Data extract:
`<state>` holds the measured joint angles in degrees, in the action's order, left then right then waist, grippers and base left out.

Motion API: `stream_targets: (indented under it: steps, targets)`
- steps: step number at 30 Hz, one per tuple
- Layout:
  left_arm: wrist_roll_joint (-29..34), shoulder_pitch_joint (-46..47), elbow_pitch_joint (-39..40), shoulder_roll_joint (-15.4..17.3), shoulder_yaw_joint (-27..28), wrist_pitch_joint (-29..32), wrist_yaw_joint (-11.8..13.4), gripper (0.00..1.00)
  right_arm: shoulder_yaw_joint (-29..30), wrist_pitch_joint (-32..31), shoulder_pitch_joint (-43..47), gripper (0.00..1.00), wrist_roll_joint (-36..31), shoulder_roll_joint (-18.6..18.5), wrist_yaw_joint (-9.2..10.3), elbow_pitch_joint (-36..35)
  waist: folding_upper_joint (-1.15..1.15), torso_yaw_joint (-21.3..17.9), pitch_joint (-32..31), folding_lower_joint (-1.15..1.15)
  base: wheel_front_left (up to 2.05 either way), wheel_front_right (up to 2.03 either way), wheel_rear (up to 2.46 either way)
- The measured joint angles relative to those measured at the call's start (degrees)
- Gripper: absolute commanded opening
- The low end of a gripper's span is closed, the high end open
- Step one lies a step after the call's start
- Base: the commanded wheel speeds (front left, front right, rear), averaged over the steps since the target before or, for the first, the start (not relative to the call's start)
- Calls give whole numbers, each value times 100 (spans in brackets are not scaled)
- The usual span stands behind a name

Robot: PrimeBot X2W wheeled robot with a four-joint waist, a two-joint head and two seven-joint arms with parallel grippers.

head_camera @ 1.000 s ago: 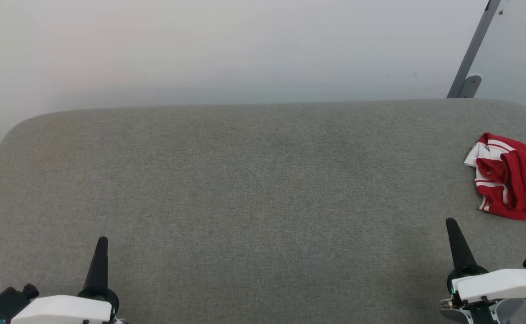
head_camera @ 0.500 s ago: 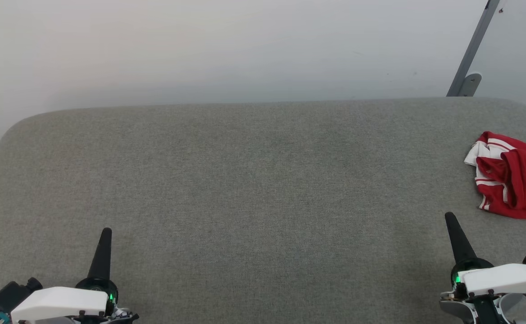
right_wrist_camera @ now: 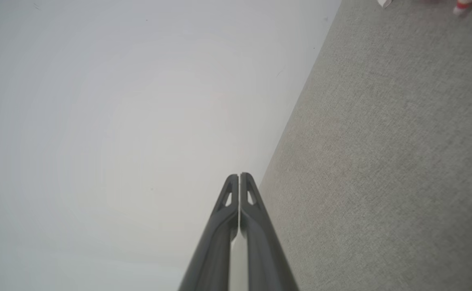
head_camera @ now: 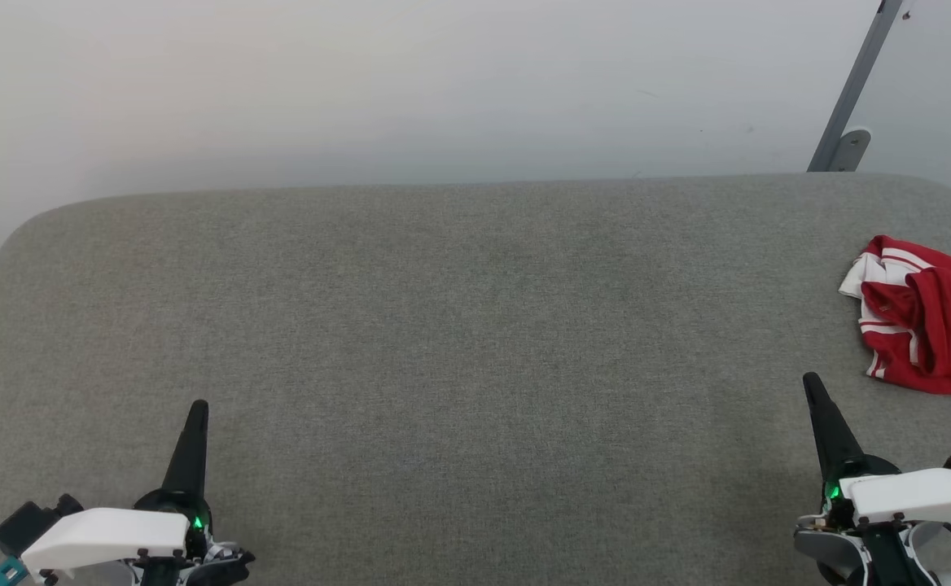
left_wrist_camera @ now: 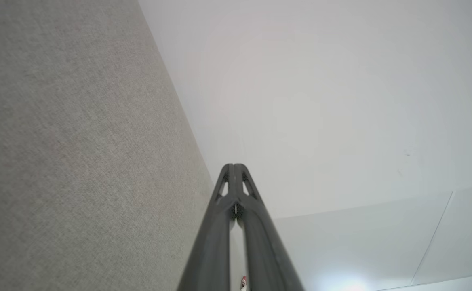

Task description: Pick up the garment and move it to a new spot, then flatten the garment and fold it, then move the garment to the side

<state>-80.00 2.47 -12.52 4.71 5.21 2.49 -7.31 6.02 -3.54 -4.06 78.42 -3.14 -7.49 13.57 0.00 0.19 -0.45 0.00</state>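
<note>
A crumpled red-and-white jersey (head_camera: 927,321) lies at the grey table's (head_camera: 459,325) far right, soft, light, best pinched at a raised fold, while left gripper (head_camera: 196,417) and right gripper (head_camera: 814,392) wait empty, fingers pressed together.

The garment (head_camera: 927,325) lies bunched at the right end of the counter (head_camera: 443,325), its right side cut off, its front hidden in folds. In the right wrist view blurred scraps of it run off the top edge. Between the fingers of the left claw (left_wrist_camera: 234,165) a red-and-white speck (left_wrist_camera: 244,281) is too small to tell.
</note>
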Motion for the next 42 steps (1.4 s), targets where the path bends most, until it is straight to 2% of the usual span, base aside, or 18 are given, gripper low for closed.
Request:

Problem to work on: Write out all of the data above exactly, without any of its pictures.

Reply to the exercise:
`<state>` holds the measured joint angles in degrees, in the action's order, left then right then waist, grippers and base left out.

Motion API: `stream_targets: (indented under it: steps, targets)`
- steps: step number at 30 Hz, one per tuple
- Layout:
  left_arm: wrist_roll_joint (-29..34), shoulder_pitch_joint (-46..47), elbow_pitch_joint (-39..40), shoulder_roll_joint (-15.4..17.3), shoulder_yaw_joint (-27..28), wrist_pitch_joint (-29..32), wrist_yaw_joint (-11.8..13.4), gripper (0.00..1.00)
  right_arm: shoulder_yaw_joint (-29..30), wrist_pitch_joint (-32..31), shoulder_pitch_joint (-43..47), gripper (0.00..1.00), wrist_roll_joint (-36..31), shoulder_roll_joint (-18.6..18.5), wrist_yaw_joint (-9.2..10.3), elbow_pitch_joint (-36..35)
  waist: folding_upper_joint (-1.15..1.15), torso_yaw_joint (-21.3..17.9), pitch_joint (-32..31), folding_lower_joint (-1.15..1.15)
  base: wheel_front_left (up to 2.05 either way), wheel_front_right (up to 2.03 either way), wheel_rear (up to 2.46 either way)
- The measured joint angles relative to those measured at the call's start (degrees)
- Gripper: absolute commanded opening
- The low end of a gripper's span is closed, the high end open
- Step one lies a step after the call's start
- Base: the commanded wheel speeds (front left, front right, rear), averaged over the steps since the target before or, for the first, the start (not relative to the call's start)
- Calls give whole numbers, each value times 100 (spans in brackets are not scaled)
- The usual span stands behind a name

Robot: PrimeBot X2W wheeled robot with a four-joint waist, a two-joint head and two seven-joint arms with parallel grippers.

head_camera @ 1.000 s ago: 
head_camera @ 0.500 s ago: 
right_wrist_camera @ now: 
head_camera @ now: 
left_wrist_camera @ now: 

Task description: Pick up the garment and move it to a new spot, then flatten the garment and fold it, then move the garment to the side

<state>-80.00 2.47 -12.52 4.71 5.21 2.49 -7.31 6.02 -3.54 -4.06 78.42 -3.14 -7.49 13.57 0.00 0.19 -0.45 0.00</state>
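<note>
A crumpled red-and-white jersey (head_camera: 927,321) lies at the grey table's (head_camera: 459,325) far right, soft, light, best pinched at a raised fold, while left gripper (head_camera: 196,417) and right gripper (head_camera: 814,392) wait empty, fingers pressed together.

The garment (head_camera: 927,325) lies bunched at the right end of the counter (head_camera: 443,325), its right side cut off, its front hidden in folds. In the right wrist view blurred scraps of it run off the top edge. Between the fingers of the left claw (left_wrist_camera: 234,165) a red-and-white speck (left_wrist_camera: 244,281) is too small to tell.
</note>
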Motion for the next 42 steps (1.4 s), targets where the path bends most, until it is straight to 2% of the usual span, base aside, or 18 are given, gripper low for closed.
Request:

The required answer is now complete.